Jeanne Chauvin adopte la stratégie de l’étape intermédiaire : elle prétend demander l’inscription au barreau pour obtenir le titre d’avocate, mais sans s’inscrire au stage, donc sans exercer réellement la profession. Le 24 novembre 1897, elle fait viser son diplôme de licence par le procureur général Octave Bernard, près la cour d’appel de Paris, assistée d’un avoué. Elle plaide elle-même sa cause devant la cour. Le procureur répond à l’argument de Glasson, qu’il cite expressément, et affirme que l’exclusion des femmes de la profession d’avocat en droit ne serait pas un impensé, mais bien une exclusion implicite : la femme serait un « hors objet » du droit. Le débat juridique entre le procureur Bernard et Jeanne Chauvin sur la question du genre de la langue et des catégories du droit est extrêmement intéressant et a des résonnances très actuelles. « L’avocat », donc l’emploi du masculin dans les termes de la loi, est-il un masculin genré ou un masculin générique, renvoie-t-il au genre masculin ou est-ce un masculin universel qui inclut le féminin ? Jeanne Chauvin défend le masculin générique, l’idée que les catégories juridiques sont souples et qu’en fonction de l’évolution des mœurs elles incluent des situations impensées à l’origine. Elle soutient qu’il n’est pas nécessaire de féminiser un texte pour le dégenrer : elle prend l’exemple de la loi invoquée par le procureur, celle de ventôse an XII, qui porte sur la formation en droit, et démontre qu’il n’a pas été nécessaire de modifier la loi en utilisant les termes d’« étudiante », « licenciée » et « doctoresse » pour appliquer les articles en question aux femmes. Au-delà des différents arguments juridiques avancés, le procureur Bernard défend une approche conservatrice de l’ordre juridique genré : « l’on ferait un premier pas dans un ordre de progrès qui mènerait trop loin ». Il rappelle la place culturelle des femmes dans la société dans des termes qui n’auraient rien à envier à une mauvaise accroche d’un·e étudiant·e en première année de droit : « de tout temps, à toutes époques, on a reconnu que la femme ne devait pas sortir du cercle de la famille ». Pour autant s’il mobilise un argument genré, il ne s’engage pas sur un terrain essentialiste [36].

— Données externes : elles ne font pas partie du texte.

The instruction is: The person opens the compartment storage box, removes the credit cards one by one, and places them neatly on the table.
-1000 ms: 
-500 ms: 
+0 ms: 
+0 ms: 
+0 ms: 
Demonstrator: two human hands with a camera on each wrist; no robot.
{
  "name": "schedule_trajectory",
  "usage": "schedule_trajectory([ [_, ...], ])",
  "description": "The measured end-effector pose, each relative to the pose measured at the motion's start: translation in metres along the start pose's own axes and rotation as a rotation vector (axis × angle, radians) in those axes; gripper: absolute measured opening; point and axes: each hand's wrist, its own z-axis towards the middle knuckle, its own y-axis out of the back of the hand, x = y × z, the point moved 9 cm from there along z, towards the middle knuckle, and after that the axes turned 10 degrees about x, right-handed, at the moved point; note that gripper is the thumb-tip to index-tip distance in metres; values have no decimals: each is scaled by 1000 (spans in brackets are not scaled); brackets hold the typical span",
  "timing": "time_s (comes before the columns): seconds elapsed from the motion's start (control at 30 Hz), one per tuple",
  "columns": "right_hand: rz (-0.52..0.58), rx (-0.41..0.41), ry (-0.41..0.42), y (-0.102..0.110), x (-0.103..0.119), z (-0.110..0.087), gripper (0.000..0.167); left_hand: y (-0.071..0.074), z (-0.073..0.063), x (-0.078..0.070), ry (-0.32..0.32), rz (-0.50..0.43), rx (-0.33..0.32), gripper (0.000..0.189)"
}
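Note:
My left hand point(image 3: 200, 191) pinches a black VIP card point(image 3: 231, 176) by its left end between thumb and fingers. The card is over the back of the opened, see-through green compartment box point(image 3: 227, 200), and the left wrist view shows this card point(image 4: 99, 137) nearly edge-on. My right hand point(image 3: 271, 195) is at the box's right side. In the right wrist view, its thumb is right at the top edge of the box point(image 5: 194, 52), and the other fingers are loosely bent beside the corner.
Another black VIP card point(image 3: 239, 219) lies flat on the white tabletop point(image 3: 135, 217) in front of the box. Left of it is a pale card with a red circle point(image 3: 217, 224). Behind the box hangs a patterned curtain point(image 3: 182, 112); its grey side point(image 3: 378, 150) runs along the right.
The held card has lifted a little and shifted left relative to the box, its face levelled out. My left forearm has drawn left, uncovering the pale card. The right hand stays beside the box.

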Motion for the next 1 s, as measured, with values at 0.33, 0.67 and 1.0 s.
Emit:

L’arrêt de la Cour rejette la demande de Jeanne Chauvin. Elle est, elle-même, personnellement mise en cause et dénoncée comme manipulatrice et arrogante, ce qui à la fois renvoie au préjugé relatif à la fausseté des femmes et en même temps dénonce la transgression de genre, à savoir l’attitude de Jeanne aux antipodes de la modestie, composante de la féminité. L’avocature est une profession réservée aux hommes : « cette règle absolue qui n’était que l’application logique du principe en vertu duquel on a toujours considéré la profession d’avocat comme un office viril ». Enfin, ultime argument décisif : la profession d’avocat n’est pas qu’une profession libérale, car une disposition de la loi napoléonienne prévoit que l’avocat supplée le magistrat en cas de carence de celui-ci [37]. Or le magistrat exerce l’autorité de l’État, un pouvoir régalien qui ne saurait être confié à un être dépourvu de droits civiques et politiques. La Cour se retranche derrière son rôle d’interprétation stricte de la loi et estime que ce n’est pas à la justice de faire évoluer les mœurs. La solution de l’accès des femmes à la profession d’avocate ne peut être judiciaire [38]. Jeanne Chauvin, pour ne pas reproduire l’exemple belge et auréoler la décision de l’autorité de la juridiction supérieure, décide de ne pas poursuivre ce débat stérile devant les magistrats conservateurs de la Cour de cassation. Étant proche des milieux politiques radicaux-socialistes, elle se tourne vers l’assemblée.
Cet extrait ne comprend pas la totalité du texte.